DATA SEGMENT>

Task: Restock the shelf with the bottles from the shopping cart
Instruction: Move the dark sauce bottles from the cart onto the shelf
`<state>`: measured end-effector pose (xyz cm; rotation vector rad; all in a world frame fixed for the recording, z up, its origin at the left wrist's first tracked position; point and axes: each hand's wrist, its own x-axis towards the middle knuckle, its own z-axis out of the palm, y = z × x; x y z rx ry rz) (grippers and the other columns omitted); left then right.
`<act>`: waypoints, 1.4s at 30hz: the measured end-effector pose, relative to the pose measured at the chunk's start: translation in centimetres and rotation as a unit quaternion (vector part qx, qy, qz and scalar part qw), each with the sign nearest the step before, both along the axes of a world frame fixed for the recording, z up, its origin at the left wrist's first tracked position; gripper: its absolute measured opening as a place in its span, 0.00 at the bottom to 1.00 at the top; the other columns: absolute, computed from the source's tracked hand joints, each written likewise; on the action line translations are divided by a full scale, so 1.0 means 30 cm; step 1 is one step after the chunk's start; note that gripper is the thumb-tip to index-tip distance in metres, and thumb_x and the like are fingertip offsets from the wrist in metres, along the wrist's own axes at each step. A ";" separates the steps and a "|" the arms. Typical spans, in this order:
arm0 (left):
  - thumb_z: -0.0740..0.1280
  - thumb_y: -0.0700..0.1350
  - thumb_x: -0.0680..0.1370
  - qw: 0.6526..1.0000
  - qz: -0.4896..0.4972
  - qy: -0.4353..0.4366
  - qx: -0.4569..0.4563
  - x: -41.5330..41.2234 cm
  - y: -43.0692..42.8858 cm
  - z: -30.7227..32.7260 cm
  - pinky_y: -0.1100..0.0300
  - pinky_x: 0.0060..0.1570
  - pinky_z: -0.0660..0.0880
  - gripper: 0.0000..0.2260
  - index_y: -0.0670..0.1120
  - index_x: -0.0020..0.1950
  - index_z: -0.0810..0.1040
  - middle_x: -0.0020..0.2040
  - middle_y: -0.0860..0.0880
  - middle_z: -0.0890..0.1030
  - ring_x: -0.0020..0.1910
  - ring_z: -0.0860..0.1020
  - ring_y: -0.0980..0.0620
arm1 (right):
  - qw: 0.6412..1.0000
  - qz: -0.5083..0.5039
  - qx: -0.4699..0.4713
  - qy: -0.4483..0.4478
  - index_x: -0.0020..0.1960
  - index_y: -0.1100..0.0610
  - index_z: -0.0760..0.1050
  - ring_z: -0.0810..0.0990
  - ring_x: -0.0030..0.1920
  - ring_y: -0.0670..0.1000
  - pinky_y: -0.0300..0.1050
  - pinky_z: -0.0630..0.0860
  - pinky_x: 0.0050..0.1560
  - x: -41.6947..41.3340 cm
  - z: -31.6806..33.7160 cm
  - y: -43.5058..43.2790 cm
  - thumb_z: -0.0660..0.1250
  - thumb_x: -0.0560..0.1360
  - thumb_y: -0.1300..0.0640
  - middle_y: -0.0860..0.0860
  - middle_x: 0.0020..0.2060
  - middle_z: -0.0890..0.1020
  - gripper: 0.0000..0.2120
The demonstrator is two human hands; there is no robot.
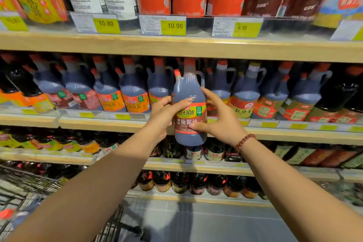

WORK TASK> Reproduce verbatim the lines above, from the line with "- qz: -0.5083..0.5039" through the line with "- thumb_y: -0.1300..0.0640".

WRITTEN SOLUTION>
  - qz: -0.5083..0.5039
  - qx: -0.4699..0.4713
  - qy: -0.4483..0.4478
  - index_x: -0.0020..0.1960
  - index_y: -0.1100..0.0610
  - index_z: -0.0760..0.1050
  - ring_z: -0.0810..0.0990
  - ring_x: -0.0030..0.1920
  - ring_y: -0.0670..0.1000
  - pinky_y: -0.0300..0.1050
  - pinky_z: -0.0630..0.0860
  - pinky_x: 0.0050..0.1560
  - x: -41.6947..41.3340 cm
  - z: -31.6806..33.7160 cm
  - y: -43.5058..43.2790 cm
  - thumb_z: -0.0660..0.1250
  - thumb_x: -0.0560..0.1360
  - thumb_y: -0.1300..0.0640

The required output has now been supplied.